The user receives a letter, clicks on the confirmation link. The web service on the confirmation line identifies the user and redirects him to a special page for entering a new password. In the hidden form field on this page a special line is specified that uniquely identifies the user.



As usual, the new password is specified twice to prevent typing errors.

Let's summarize the user email change algorithm:

1. get an email address;
2. send a letter with the password change confirmation line;
3. inform the user about sending a letter;
4. process click on the confirmation line and display the password change page;
5. get a special string and a new user password, define a user using a special line and generate a new password hash and save it to the database;

Special string identifying the user

When registering, changing the address and changing the forgotten password, a special string (token) identifying the user is used.
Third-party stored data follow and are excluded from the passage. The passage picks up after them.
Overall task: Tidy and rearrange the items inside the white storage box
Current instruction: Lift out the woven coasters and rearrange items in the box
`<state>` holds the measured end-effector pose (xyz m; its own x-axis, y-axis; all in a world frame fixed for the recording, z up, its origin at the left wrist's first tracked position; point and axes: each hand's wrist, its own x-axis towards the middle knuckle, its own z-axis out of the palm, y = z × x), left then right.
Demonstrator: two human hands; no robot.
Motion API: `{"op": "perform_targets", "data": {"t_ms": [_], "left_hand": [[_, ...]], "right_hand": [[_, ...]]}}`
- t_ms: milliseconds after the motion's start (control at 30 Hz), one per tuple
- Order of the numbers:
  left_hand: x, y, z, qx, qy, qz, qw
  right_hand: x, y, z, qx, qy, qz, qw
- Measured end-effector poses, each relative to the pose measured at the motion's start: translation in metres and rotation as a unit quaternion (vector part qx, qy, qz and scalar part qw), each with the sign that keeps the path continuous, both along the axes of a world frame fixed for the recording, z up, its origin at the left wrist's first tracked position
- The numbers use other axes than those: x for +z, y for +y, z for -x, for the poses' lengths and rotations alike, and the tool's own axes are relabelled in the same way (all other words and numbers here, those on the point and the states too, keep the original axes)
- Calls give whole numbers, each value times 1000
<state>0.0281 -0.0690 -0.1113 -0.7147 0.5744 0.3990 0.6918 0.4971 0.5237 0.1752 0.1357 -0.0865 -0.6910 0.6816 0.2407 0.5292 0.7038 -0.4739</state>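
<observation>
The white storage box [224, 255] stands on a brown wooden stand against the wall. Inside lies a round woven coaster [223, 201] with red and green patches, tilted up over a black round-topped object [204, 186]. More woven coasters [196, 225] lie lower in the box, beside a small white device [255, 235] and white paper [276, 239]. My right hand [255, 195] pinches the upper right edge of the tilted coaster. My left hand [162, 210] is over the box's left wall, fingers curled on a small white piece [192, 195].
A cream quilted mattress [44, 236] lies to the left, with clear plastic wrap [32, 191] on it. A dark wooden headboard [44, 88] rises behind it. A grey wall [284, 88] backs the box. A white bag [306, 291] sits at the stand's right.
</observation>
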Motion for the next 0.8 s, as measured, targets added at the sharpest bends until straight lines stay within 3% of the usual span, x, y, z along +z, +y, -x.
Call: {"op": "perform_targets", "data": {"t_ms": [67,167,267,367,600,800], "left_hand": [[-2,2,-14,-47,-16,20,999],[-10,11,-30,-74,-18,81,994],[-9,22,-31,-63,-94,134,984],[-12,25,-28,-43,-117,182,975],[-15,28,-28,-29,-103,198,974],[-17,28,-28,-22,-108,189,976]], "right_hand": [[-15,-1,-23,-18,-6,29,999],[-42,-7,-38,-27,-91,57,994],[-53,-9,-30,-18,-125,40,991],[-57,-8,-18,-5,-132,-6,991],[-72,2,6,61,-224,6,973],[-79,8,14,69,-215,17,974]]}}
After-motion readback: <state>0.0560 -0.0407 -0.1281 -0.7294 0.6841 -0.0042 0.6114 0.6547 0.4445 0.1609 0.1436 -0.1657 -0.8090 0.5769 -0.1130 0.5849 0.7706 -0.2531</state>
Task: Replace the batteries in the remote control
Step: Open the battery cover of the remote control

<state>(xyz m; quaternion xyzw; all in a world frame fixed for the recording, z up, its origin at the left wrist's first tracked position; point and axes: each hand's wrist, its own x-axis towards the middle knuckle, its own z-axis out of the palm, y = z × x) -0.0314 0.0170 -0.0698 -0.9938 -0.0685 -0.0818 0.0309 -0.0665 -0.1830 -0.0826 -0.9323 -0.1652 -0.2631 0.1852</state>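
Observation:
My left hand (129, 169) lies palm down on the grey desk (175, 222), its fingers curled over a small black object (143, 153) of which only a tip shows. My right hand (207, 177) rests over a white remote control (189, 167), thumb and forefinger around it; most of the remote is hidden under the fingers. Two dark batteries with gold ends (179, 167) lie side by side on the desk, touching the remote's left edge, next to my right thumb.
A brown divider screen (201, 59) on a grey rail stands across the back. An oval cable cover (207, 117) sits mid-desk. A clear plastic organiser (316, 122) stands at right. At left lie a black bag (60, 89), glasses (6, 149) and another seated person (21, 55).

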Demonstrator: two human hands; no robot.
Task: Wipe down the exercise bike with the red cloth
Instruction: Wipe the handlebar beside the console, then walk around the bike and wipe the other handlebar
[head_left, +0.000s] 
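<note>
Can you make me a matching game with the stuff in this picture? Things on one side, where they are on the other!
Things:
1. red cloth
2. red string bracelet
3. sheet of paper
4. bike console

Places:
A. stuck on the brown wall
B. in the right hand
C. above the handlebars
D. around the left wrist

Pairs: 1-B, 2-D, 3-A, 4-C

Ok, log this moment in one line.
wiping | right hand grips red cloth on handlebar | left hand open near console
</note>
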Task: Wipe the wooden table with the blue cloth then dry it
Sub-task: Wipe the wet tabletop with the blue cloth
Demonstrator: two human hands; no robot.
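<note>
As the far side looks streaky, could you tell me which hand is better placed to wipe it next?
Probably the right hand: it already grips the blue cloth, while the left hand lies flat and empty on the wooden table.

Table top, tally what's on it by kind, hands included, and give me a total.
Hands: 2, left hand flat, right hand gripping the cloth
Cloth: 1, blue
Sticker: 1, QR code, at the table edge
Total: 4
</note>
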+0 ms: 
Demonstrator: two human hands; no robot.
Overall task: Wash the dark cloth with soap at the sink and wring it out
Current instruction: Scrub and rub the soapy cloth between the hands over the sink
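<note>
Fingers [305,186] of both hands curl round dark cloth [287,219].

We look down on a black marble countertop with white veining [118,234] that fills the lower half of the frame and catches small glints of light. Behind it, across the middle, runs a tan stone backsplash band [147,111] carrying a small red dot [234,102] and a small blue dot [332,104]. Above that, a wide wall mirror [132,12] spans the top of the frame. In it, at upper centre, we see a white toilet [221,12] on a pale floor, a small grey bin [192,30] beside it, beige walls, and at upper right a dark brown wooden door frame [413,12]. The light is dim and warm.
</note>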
There are two ways to generate such lines:

First (using the database):

Generate a random sequence and save it in a database in a separate table indicating the user id , type, lifetime of this message. Then, having received a similar row, access this table and find the user id by row. Periodically clean the table of the accumulated unsold messages.

Second (with encryption):

Generate a pseudo-random sequence by encrypting information about the user id , message type, and message lifetime in the message itself. When retrieving a string, decrypt and retrieve all the information without accessing the database.

This is how work with a special string ( token ) in python may look, using itsdangerous library

When generating a token

 from itsdangerous import TimedJSONWebSignatureSerializer as Serializer #   ,    #    ( )   serializer = Serializer('very_secreti_key', expires_in=60*60*24 ) #       id=1234567 token = serializer.dumps( {'newemail': id} ) } 

Having received a special string, we can extract information from it.

 #   ,    serializer = Serializer('very_secreti_key') #   : # {'newemail': 1234567} try: data = serializer.loads( token ) 

Obviously, the second method, without using an additional database table, is preferred.